§ **WHAT IS REQUIRED**
Below are entries. Pull out all lines containing "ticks".

§ **DATA FOR PROCESSING**
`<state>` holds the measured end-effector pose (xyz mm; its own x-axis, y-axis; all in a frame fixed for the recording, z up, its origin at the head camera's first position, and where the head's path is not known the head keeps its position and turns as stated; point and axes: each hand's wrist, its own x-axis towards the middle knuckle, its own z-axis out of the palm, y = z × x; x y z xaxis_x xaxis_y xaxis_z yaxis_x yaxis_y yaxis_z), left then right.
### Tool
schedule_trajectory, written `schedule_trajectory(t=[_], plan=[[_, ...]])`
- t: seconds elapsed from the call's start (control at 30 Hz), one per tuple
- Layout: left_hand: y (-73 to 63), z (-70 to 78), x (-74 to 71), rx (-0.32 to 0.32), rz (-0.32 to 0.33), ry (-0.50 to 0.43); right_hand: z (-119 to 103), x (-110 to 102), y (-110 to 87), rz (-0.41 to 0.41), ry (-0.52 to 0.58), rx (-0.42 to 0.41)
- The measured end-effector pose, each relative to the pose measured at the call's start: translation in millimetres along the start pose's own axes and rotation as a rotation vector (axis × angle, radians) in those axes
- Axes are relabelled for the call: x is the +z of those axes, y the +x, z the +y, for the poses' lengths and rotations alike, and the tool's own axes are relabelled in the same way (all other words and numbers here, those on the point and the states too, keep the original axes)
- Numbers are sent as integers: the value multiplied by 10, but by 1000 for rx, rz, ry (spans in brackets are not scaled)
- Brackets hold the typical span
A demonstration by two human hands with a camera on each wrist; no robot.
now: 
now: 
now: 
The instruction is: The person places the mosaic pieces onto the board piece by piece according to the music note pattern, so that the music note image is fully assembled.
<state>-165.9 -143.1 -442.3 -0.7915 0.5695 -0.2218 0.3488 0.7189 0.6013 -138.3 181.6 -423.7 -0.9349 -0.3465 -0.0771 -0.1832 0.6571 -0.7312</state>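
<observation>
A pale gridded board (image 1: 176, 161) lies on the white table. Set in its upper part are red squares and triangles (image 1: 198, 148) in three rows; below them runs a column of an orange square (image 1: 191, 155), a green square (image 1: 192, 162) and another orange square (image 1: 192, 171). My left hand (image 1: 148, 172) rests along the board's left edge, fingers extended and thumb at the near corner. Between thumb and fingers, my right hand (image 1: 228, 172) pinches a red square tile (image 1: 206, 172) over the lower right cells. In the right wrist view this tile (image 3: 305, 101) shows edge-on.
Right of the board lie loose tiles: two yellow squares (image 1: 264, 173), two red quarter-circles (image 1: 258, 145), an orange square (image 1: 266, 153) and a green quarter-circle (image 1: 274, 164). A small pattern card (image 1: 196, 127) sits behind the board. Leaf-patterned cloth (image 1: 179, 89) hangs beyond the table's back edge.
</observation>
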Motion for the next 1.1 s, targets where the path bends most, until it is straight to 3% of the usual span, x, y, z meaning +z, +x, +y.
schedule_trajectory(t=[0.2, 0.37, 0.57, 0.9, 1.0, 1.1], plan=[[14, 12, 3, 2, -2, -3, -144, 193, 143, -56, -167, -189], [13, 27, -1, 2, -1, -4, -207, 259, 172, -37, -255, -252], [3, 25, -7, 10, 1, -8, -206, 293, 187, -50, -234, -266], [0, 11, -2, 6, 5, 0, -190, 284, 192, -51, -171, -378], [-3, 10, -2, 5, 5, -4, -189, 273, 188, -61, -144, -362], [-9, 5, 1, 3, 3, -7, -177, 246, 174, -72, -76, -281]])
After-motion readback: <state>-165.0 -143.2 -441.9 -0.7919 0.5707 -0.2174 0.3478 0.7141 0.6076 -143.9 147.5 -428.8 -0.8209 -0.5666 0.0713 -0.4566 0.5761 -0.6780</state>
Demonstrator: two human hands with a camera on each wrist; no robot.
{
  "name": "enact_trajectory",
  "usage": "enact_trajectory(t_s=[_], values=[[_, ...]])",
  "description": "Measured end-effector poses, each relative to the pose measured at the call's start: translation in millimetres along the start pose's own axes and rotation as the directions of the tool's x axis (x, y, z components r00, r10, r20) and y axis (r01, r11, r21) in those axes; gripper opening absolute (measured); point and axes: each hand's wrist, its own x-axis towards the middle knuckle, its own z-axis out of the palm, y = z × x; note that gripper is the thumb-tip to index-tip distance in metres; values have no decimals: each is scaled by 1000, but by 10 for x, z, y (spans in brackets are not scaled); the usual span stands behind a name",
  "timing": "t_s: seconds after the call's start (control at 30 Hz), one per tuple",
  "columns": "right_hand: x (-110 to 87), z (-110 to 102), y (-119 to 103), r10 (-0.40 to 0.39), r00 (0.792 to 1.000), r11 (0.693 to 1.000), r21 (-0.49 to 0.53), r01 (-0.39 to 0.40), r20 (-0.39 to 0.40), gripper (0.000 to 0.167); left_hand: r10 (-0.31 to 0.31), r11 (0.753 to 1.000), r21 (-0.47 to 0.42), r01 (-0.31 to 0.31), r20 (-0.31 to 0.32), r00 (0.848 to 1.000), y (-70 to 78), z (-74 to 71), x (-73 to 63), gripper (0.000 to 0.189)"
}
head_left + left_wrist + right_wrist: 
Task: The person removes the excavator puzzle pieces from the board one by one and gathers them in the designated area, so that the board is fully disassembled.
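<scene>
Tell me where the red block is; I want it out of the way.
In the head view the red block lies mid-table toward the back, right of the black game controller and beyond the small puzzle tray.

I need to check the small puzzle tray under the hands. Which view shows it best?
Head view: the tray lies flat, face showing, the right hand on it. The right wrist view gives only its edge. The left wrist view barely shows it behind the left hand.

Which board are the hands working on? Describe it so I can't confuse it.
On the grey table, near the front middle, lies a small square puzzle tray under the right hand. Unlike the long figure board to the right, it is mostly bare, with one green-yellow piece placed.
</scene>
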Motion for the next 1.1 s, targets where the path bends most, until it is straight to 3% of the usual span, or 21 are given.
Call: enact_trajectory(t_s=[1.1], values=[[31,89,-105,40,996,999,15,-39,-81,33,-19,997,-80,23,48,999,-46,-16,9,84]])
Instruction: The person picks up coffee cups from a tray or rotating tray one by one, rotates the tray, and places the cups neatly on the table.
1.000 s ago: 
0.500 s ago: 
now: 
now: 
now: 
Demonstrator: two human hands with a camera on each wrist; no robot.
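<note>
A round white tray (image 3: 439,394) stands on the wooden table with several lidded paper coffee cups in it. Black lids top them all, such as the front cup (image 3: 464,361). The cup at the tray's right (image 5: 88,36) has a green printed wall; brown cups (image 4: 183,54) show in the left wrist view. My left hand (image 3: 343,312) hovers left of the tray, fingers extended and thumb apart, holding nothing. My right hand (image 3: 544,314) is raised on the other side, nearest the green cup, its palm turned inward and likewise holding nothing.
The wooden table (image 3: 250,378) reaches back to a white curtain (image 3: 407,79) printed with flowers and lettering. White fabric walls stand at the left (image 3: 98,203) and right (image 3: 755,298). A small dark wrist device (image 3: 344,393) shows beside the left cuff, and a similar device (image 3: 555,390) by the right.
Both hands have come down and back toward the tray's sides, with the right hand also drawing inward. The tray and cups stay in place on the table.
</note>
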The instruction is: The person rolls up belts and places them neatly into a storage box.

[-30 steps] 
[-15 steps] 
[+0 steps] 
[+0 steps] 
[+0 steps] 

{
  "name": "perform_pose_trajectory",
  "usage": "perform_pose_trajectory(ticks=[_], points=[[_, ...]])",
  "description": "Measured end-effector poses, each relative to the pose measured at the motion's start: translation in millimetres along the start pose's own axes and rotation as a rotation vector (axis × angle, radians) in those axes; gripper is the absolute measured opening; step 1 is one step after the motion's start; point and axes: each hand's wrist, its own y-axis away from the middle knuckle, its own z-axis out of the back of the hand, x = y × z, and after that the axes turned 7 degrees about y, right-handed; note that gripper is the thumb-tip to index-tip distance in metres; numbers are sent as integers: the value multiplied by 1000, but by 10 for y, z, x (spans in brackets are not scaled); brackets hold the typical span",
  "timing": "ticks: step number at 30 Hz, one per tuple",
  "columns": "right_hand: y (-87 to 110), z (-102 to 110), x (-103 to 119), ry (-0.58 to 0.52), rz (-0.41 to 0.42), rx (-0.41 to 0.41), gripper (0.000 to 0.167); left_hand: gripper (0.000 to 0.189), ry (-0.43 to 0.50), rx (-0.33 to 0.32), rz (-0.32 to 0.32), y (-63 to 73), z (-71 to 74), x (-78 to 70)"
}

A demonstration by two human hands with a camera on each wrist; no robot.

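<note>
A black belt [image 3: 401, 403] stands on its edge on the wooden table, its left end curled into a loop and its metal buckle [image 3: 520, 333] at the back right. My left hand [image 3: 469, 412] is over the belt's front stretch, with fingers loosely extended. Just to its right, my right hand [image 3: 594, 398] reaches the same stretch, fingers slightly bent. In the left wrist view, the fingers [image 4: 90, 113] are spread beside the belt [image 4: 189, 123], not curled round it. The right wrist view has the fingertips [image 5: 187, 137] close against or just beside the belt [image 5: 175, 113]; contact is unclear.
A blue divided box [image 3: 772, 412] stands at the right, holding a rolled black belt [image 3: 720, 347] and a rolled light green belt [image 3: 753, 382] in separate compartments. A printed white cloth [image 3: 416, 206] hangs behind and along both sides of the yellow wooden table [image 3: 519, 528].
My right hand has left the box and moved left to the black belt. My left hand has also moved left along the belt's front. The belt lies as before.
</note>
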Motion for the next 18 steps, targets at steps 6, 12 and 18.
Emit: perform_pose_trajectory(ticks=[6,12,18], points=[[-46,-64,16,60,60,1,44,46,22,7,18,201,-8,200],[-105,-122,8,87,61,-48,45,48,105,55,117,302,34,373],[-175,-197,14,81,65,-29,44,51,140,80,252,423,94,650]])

§ **EXERCISE ANSWER**
  "usage": "perform_pose_trajectory(ticks=[_], points=[[_, ...]])",
  "timing": "ticks: step number at 30 Hz, one per tuple",
Emit: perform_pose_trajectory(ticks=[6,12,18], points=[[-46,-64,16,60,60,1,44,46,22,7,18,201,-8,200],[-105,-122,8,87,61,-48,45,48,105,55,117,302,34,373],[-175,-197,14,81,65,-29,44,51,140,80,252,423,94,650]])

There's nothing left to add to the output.